WHAT YOU NEED TO DO: Restate all the data word for word and omit the pictures.

────────────────────

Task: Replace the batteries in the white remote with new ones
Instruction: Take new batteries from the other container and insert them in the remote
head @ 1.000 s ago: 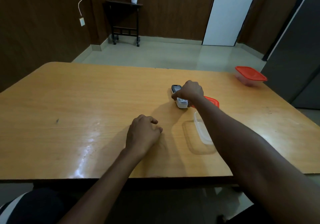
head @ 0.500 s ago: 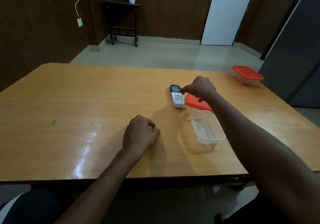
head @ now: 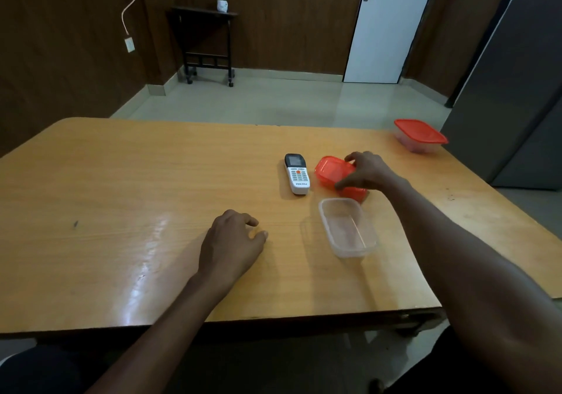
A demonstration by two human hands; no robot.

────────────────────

EXERCISE ANSWER:
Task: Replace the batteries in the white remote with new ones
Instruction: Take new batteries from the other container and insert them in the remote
head @ 1.000 s ago: 
head @ 0.500 s ago: 
head @ now: 
A demonstration by two human hands; no robot.

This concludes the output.